And one such operation is a marketing outfit called Blacktop Creative, which came up with and executed the ludicrous and obnoxious idea of planting 2,000 red, white and blue signs on public property and in people’s yards — without bothering to get homeowners’ permission — to promote a big fund-raiser for Children’s Mercy Hospital.

I’m sure you’ve seen these signs. They popped up Friday morning all over town, especially on major thoroughfares like Ward Parkway and State Line Road. They were — or are — around fountains, along boulevard easements, as well as in people’s yards.

I hate to give the event any mention at all, except I must in order to put this offensive, intrusive marketing program in context.

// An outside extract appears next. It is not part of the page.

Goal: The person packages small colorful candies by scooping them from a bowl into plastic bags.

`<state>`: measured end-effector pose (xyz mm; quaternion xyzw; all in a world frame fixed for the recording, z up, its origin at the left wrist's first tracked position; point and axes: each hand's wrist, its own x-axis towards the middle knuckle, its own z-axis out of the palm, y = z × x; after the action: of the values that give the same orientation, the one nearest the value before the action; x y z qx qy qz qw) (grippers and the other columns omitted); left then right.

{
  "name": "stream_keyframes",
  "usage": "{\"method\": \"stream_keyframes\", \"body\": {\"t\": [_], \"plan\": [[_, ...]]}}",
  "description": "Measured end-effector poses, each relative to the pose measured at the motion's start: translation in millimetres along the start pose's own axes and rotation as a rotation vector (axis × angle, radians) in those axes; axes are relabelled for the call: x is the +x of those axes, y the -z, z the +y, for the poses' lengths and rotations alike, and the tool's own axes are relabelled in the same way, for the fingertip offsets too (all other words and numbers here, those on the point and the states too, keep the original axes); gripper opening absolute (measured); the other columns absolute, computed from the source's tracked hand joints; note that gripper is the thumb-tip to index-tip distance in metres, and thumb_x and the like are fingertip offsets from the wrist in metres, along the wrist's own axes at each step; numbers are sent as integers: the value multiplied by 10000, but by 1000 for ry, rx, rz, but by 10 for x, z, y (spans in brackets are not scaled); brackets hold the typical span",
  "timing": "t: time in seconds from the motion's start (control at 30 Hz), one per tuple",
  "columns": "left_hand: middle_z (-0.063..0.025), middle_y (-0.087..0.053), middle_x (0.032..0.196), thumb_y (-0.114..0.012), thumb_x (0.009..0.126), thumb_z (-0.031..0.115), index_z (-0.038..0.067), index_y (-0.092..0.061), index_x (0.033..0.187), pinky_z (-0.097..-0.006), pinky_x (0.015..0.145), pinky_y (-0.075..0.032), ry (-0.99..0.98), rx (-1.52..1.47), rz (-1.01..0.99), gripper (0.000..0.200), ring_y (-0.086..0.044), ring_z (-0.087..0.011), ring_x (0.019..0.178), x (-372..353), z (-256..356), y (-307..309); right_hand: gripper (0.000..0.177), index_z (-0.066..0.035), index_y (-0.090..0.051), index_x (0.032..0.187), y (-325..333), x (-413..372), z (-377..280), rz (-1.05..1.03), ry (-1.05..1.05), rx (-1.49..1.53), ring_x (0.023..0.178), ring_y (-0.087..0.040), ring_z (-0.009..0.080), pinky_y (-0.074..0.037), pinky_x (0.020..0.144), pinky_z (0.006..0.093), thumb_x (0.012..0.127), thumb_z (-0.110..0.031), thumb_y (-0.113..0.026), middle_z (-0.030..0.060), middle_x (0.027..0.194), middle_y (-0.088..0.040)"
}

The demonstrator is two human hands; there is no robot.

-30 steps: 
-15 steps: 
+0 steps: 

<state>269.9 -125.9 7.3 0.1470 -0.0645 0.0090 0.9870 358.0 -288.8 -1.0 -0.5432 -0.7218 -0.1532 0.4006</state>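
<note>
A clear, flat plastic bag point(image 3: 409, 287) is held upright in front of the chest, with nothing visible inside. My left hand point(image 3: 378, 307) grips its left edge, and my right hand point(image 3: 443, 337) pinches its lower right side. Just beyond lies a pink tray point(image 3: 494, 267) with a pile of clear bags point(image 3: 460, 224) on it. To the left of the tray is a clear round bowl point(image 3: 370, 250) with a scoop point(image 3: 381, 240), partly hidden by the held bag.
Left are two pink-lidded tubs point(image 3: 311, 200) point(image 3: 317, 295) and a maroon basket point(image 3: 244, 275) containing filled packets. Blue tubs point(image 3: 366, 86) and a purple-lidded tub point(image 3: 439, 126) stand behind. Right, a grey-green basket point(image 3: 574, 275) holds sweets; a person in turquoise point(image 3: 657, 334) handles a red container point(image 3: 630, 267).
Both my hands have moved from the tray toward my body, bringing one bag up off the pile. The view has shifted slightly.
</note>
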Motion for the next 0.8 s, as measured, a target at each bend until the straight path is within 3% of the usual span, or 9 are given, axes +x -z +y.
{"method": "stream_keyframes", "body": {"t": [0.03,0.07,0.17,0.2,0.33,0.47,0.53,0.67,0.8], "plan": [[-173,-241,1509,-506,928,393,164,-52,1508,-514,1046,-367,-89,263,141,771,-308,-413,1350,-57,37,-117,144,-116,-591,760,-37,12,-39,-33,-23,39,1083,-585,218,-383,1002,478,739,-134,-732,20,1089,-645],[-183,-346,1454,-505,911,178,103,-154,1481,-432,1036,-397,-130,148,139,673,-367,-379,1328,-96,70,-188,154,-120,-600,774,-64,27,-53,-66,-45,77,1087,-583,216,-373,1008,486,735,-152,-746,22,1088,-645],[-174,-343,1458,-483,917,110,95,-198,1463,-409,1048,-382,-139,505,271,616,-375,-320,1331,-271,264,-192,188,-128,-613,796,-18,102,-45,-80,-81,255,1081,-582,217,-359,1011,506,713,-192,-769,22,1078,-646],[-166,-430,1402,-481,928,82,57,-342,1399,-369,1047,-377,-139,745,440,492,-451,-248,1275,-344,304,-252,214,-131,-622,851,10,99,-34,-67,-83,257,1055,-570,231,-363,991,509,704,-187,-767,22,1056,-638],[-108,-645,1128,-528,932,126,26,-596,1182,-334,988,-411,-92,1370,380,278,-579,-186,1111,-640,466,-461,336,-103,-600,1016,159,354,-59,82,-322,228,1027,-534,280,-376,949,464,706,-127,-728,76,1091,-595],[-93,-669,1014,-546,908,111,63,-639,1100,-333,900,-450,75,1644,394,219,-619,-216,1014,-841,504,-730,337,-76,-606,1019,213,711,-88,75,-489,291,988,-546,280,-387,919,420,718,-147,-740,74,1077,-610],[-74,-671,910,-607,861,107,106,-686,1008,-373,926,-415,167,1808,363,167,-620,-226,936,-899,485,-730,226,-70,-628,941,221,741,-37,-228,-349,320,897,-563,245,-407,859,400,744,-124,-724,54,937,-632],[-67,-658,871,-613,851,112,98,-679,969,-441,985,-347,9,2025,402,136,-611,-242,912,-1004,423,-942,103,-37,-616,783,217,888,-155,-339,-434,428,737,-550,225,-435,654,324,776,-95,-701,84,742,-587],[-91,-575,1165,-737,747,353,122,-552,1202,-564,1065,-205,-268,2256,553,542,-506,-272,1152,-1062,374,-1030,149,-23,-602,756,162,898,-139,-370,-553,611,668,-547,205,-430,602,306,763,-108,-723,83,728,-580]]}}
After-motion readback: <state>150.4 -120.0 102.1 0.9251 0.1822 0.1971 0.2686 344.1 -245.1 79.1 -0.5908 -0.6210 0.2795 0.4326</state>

It’s some sort of celebrity event in June called Big Slick ’16, which features home-grown comedians Paul Rudd, Jason Sudeikis and Rob Riggle. (For the record, I’ve never seen any of the three and now have less interest than ever in seeing them.)

P1060217

I took this photo this morning on Ward Parkway, adjacent to Meyere Circle.

Let me reiterate what galls me about this yard-sign campaign: The creators apparently gave little or no thought to asking people if it was OK to put signs on their property. That’s pretty damn basic! Some might say it’s not a big deal, that homeowners could just pluck the signs out of the yard and throw them away, except that no one has the right to do that without permission of the owners. It’s an intrusion, a scourge on the landscape, and it is wrong.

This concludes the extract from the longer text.